Problem requirements:
Copy the data below in full, exactly as it appears.

Given material:
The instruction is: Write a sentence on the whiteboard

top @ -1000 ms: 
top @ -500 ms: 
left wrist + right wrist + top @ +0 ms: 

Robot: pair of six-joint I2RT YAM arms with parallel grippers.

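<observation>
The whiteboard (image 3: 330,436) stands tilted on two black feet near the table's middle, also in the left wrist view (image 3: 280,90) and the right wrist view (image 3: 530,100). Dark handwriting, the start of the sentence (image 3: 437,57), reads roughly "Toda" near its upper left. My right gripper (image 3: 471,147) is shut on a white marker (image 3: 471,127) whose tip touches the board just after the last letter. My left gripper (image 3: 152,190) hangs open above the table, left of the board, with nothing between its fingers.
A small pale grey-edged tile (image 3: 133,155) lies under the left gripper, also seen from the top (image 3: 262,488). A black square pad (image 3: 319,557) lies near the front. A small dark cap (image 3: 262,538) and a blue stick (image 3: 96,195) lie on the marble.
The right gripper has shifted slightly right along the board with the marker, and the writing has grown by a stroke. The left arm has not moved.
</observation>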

Your solution:
The instruction is: Write a sentence on the whiteboard

top @ -1000 ms: 
top @ -500 ms: 
left wrist + right wrist + top @ +0 ms: 

Robot: pair of six-joint I2RT YAM arms with parallel grippers.

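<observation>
The whiteboard (image 3: 330,436) stands tilted on two black feet near the table's middle, also in the left wrist view (image 3: 280,90) and the right wrist view (image 3: 530,100). Dark handwriting, the start of the sentence (image 3: 437,57), reads roughly "Toda" near its upper left. My right gripper (image 3: 471,147) is shut on a white marker (image 3: 471,127) whose tip touches the board just after the last letter. My left gripper (image 3: 152,190) hangs open above the table, left of the board, with nothing between its fingers.
A small pale grey-edged tile (image 3: 133,155) lies under the left gripper, also seen from the top (image 3: 262,488). A black square pad (image 3: 319,557) lies near the front. A small dark cap (image 3: 262,538) and a blue stick (image 3: 96,195) lie on the marble.
The right gripper has shifted slightly right along the board with the marker, and the writing has grown by a stroke. The left arm has not moved.
</observation>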

That concludes the output.